Credit card firms would have to take active steps to help customers in persistent debt, under new rules proposed by the Financial Conduct Authority (FCA) today.
The proposals follows the regulator's study of the UK credit card market, which found significant concerns about the scale, extent and nature of problem credit card debt.
The FCA has estimated some 3.3 million people are in persistent debt, with more than half - 1.8 million - for two consecutive periods of 18 months. Its new proposals require firms to take steps to help customers repay their balances more quickly and to offer further assistance to those who cannot.
Under the FCA's definition, credit card customers are in persistent debt if they have paid more in interest and charges than they have repaid of their borrowing, over an 18-month period. Customers in persistent debt are profitable for credit card firms, who do not routinely intervene to help them.
FCA chief executive Andrew Bailey (pictured) said: "Persistent debt can be very expensive - costing customers on average around £2.50 for every £1 repaid - and can obscure underlying financial problems. Because these customers remain profitable, firms have few incentives to intervene. We want to change this situation so firms and customers will deal with outstanding debt more quickly, and avoid persistent debt in the first place."
Under the new rules, firms will have to take a series of steps to help customers in persistent debt. When a customer has been in persistent debt for 18 months, firms will be required to prompt them to make faster repayments if they can afford to do so.
If a customer is still in persistent debt after a further consecutive 18-month period, firms must take steps, such as proposing a repayment plan, to help them to repay their outstanding balances more quickly. Customers who do not respond, or who confirm they can afford to repay faster but decline to do so, would have their ability to use the card suspended.
Signs of financial difficulty
Money Advice Service head of debt advice Caroline Siarkiewicz said: ""With the information they hold on their customers' finances, the credit card industry is well placed to identify and support people in or at risk of problem debt."
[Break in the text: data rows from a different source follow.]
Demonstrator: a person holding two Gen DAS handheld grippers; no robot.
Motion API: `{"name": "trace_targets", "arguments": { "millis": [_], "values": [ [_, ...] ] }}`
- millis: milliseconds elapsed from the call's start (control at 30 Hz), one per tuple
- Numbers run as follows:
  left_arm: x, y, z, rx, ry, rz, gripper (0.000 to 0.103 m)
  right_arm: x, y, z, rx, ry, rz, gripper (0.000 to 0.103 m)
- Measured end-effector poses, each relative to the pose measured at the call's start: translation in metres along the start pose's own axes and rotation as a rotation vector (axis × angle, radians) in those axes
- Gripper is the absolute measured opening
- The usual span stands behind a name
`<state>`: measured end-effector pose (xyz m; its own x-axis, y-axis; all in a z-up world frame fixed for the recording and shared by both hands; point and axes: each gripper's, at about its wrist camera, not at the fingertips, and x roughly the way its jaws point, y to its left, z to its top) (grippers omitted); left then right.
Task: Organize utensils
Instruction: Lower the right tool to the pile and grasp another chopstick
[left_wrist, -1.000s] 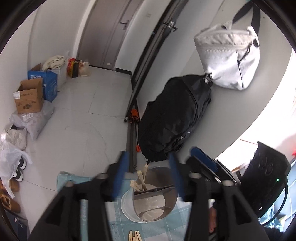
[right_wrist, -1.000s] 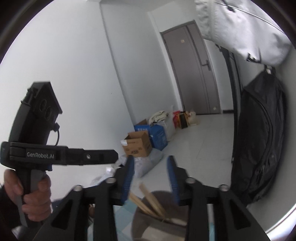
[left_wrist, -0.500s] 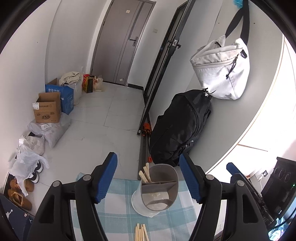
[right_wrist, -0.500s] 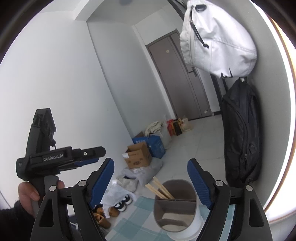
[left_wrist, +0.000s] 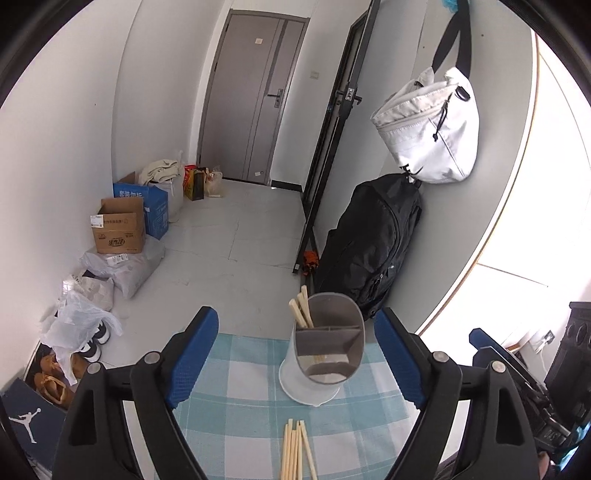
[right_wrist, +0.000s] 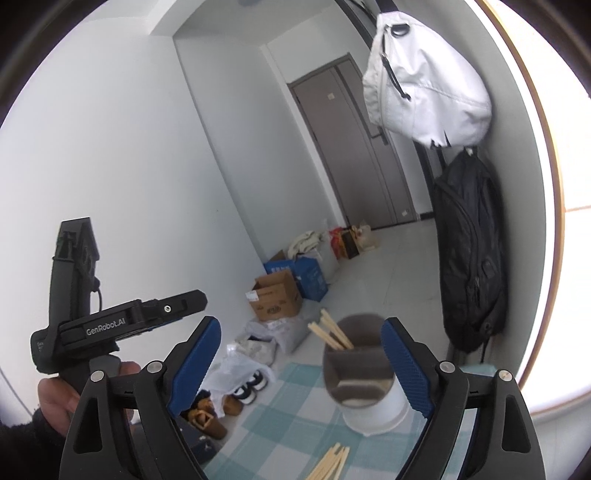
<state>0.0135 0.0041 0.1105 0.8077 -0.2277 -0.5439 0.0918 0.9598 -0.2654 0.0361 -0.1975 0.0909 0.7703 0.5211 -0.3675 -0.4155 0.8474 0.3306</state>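
The work surface is a table covered with a light blue and white checked tablecloth (left_wrist: 236, 402), set in a white-walled entry area with a pale tiled floor and a grey door (left_wrist: 255, 99) at the far end. On the cloth stands a utensil holder (left_wrist: 319, 350), a white tapered cup with a grey insert divided into compartments; it is upright, toward the far edge of the table. Several wooden chopsticks (left_wrist: 302, 308) stand in its far-left compartment, leaning left, their ends above the rim. A second bundle of loose chopsticks (left_wrist: 295, 448) lies flat on the cloth on the near side of the holder, apart from it, running out of the bottom of the left wrist view. The left gripper (left_wrist: 295, 354) is spread wide with nothing between its blue pads, the holder showing in the gap. The right gripper (right_wrist: 301, 363) is likewise wide apart and holds nothing; the holder sits just inside its right finger in that view. Along the left wall are a brown cardboard box (left_wrist: 117, 230), a blue box (left_wrist: 146, 205), plastic bags and shoes (left_wrist: 90, 345). On the right wall hang a white bag (left_wrist: 430, 136) and, below it, a black backpack (left_wrist: 369, 243).
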Motion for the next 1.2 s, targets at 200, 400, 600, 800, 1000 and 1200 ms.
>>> {"name": "trace_targets", "arguments": {
  "millis": [200,400,600,800,1000,1200],
  "values": [
    [0.008,0.006,-0.035,0.018,0.045,0.019,0.084,0.004,-0.003,-0.031,0.001,0.061,-0.025,0.095],
    [0.023,0.021,-0.061,-0.002,0.1,0.052,0.084,0.021,-0.007,-0.059,-0.004,0.172,-0.073,0.098],
    [0.045,0.045,-0.078,-0.041,0.156,0.084,0.084,0.054,-0.02,-0.085,0.02,0.347,-0.125,0.098],
    [0.062,0.064,-0.094,-0.065,0.211,0.091,0.084,0.097,-0.033,-0.114,0.049,0.526,-0.154,0.093],
    [0.073,0.077,-0.104,-0.085,0.282,0.066,0.084,0.151,-0.035,-0.144,-0.011,0.732,-0.208,0.06],
    [0.077,0.09,-0.105,-0.111,0.31,0.065,0.084,0.184,-0.03,-0.168,-0.141,0.876,-0.254,0.04]
  ]
}}
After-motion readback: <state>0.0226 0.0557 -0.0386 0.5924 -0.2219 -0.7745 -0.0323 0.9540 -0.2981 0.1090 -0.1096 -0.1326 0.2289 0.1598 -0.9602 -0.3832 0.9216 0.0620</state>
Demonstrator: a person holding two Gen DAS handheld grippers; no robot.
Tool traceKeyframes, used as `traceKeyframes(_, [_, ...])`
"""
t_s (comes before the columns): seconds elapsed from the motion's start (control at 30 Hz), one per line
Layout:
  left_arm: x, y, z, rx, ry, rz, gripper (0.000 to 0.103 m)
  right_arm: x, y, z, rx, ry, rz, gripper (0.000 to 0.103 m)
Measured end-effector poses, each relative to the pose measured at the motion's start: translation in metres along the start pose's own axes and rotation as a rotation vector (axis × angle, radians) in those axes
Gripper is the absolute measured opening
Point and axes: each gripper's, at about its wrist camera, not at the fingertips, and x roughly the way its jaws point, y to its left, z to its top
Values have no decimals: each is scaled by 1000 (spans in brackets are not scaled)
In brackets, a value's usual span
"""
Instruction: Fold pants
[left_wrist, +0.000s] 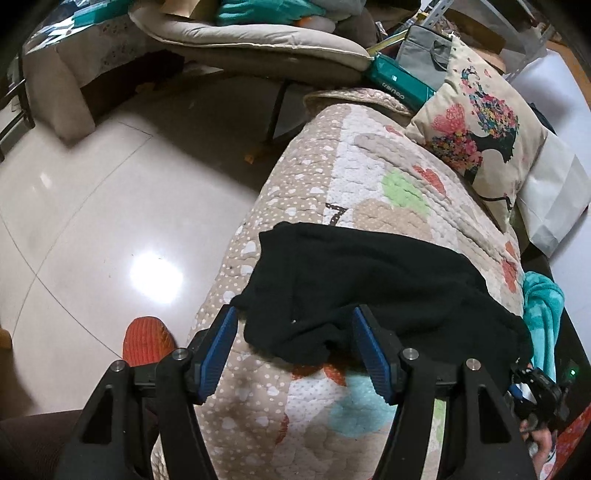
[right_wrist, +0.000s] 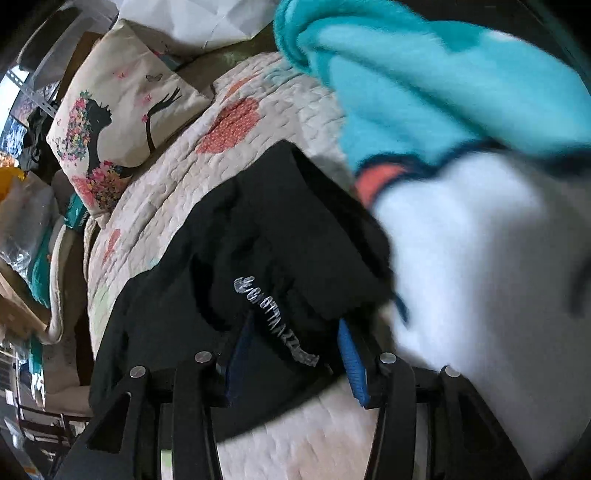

In addition to measures on persistent debt, the FCA is also proposing to require earlier intervention by firms in response to signs customers are in financial difficulty, building on an existing rule that requires firms to monitor a customer's repayment record for signs of actual or potential financial difficulties.
The regulator said: "Under these new proposals, it is expected firms would do more to use the extensive amount of data available to them to identify customers in difficulty and take appropriate action."
The FCA's consultation on persistent debt and earlier intervention remedies will close on 3 July 2017.